Conversimiz, jumpımız olmasın özentilerimizden arınalım Hristiyan-o Ronaldomuz Kaka-o Ronaldomuz, Michaelimiz, Jacksonumuz olmasın.

Yürüyelim misket bombalarıyla vuruş-karış oynamak zorunda bırakılan çocuklar için, msni hacklenip dünyayla irtibatı kesilmiş abiler için. Yürüyelim çocukları kurşuna dizilen anneler için, bere ya da perukla eğitim görmek zorunda bırakılan teyzeler için, okullara alınmayan yürekli ablalar için.

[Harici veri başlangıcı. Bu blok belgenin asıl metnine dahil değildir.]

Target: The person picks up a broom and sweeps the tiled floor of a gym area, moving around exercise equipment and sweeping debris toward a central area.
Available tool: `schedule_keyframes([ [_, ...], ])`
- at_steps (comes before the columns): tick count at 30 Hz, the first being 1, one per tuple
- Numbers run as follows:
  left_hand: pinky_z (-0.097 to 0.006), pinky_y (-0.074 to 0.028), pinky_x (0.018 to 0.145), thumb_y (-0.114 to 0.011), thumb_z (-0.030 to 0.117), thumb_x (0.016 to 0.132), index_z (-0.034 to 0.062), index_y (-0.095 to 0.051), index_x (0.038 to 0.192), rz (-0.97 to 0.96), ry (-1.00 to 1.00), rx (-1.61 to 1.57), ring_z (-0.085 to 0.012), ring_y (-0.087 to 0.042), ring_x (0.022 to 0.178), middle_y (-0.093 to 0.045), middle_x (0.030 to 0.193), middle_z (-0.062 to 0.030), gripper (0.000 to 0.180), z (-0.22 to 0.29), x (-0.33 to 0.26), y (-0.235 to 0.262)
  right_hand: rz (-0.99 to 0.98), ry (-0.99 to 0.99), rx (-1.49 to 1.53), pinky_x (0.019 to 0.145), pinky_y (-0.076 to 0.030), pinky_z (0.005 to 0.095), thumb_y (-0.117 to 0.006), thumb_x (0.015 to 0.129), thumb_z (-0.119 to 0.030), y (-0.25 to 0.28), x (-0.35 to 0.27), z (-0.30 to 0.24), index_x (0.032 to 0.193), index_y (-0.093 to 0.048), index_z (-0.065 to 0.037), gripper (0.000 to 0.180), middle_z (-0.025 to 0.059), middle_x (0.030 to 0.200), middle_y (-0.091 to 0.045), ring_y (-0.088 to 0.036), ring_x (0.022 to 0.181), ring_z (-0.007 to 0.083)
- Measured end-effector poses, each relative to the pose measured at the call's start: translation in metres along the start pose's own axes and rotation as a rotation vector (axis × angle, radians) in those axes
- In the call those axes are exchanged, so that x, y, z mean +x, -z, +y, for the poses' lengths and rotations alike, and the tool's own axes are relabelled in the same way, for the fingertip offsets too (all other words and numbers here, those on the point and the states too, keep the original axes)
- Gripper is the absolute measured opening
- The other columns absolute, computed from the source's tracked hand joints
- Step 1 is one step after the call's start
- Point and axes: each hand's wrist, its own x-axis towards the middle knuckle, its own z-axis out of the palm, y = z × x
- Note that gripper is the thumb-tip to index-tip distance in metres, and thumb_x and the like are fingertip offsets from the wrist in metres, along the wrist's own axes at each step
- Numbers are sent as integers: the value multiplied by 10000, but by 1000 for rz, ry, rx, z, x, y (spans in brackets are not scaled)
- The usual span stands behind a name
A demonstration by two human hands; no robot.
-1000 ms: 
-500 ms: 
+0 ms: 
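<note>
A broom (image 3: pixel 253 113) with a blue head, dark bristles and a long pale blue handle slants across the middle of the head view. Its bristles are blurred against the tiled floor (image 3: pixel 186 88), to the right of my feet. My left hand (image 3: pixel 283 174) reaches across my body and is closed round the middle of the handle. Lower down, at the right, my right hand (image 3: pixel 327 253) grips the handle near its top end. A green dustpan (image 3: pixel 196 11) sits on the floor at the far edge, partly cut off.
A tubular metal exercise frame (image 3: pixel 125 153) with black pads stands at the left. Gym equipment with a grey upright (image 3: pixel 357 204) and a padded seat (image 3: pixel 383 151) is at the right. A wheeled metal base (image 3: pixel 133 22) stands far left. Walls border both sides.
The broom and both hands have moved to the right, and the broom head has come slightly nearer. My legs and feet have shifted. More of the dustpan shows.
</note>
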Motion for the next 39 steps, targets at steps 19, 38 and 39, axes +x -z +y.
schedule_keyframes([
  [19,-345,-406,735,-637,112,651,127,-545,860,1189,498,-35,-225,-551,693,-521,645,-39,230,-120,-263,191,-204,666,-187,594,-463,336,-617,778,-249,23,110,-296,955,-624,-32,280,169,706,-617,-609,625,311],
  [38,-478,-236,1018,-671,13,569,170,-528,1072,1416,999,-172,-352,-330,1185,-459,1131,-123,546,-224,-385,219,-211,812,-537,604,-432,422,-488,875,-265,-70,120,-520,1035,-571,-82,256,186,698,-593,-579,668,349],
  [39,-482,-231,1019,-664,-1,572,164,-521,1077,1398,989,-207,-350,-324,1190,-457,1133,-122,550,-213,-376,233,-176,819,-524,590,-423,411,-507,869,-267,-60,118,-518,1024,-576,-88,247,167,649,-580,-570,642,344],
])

G-8, Rusya, Çin, Fransa, Amerika bilmem ne bela, ceza, sagopa, şüphe, kov, gıybet, kin, nefret, desise, hadise kalbimizde büyüttüğümüz lüzumsuz ne vardı ise hepsini söküp atarak yürüyoruz.

İlkokuldaki beyin yıkamacı öğretmenlerimiz ya da başımızı bekleyen çok rütbeli aşırı ciddi komutanlarımız ne derse desin ayaklarımızı yere vurmuyoruz. Hayır, içimizde ayakkabısı, çorabı delik olanlar olduğu için değil bu yolda yürürken rahatsızlık vermemek için ve edepsizlik etmemek için vurmuyoruz. Koşuyoruz, uçuyoruz adeta…

Ayaklarımız karıncalanıyor ve karıncalarımız da eşlik ediyor bu yürüyüşe, onlar da biliyor yürünecek tek ülke, bu ülke.

Arkamızda yürüyenler arasında Rachel de var. Herkes onu öldü biliyordu ama o bizimle. Kendisini ezmeye gelen buldozerleri, tankları, İsrail’in bütün kitle imha silahlarını püskürtüp gelmiş. İsmi Müslüman ismi değil diye kınamasın onu nüfus kâğıdında Müslüman yazılıp yaptıklarıyla kâfirleşenler. Allah’ın dini yücedir ve onu istediğinin elinde yüceltir.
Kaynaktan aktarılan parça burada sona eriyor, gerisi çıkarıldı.